TASK DIRECTIONS: Any picture in the data below gets skipped; print all the rest exactly.
START MATERIAL PROVIDED
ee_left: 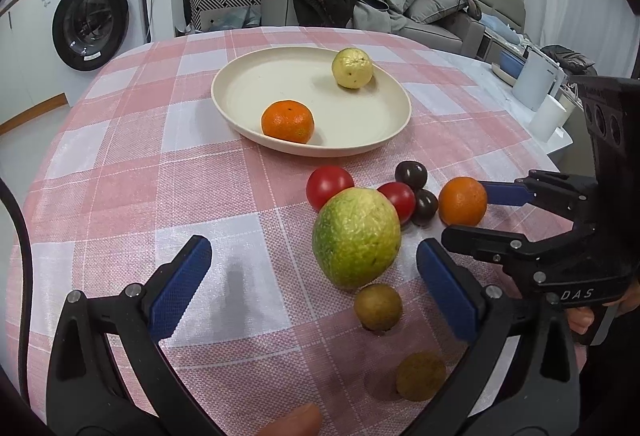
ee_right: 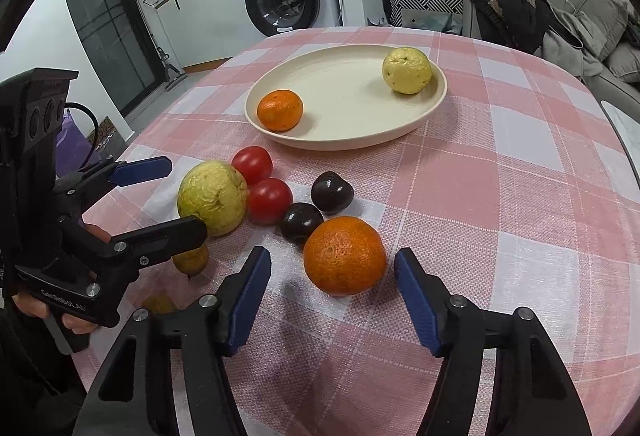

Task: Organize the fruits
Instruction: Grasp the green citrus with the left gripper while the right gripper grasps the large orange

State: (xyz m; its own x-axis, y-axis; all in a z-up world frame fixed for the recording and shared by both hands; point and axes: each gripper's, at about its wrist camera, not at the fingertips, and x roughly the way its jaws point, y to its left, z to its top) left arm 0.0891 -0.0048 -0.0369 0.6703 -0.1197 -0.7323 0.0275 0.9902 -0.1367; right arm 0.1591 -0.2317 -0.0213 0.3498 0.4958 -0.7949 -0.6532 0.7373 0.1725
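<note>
Checked tablecloth is carrying a plate [ee_right: 434, 97], and near it the right gripper [ee_right: 332, 268], jaws apart, is straddling a firm, rollable orange [ee_right: 345, 255], best pinched across its middle.

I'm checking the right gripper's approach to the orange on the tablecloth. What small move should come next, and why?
Probably close the right gripper a little further onto the orange. Its blue pads flank the fruit on both sides with gaps left, so nothing is gripped yet. The plate beyond already holds an orange and a guava.

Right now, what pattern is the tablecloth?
Pink and white checks on the tablecloth, clearest in the right wrist view.
</note>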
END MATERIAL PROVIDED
RESPONSE TO THIS EXERCISE:
ee_left: 
ee_right: 

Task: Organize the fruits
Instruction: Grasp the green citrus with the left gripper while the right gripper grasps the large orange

State: (xyz m; its own x-axis, y-axis; all in a z-up world frame fixed for the recording and shared by both hands; point and axes: each gripper's, at about its wrist camera, not at the fingertips, and x roughly the way its jaws point, y to its left, z to its top) left arm 0.0891 -0.0048 -0.0369 0.6703 -0.1197 -0.7323 0.0275 0.9902 -0.1367; right arm 0.1591 -0.2317 -0.0213 0.3498 0.4958 -0.7949 -0.6532 0.7373 0.1725
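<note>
Checked tablecloth is carrying a plate [ee_right: 434, 97], and near it the right gripper [ee_right: 332, 268], jaws apart, is straddling a firm, rollable orange [ee_right: 345, 255], best pinched across its middle.

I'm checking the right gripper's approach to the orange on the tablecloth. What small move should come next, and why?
Probably close the right gripper a little further onto the orange. Its blue pads flank the fruit on both sides with gaps left, so nothing is gripped yet. The plate beyond already holds an orange and a guava.

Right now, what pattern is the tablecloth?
Pink and white checks on the tablecloth, clearest in the right wrist view.
</note>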

Work on this exercise is complete, and nothing remains.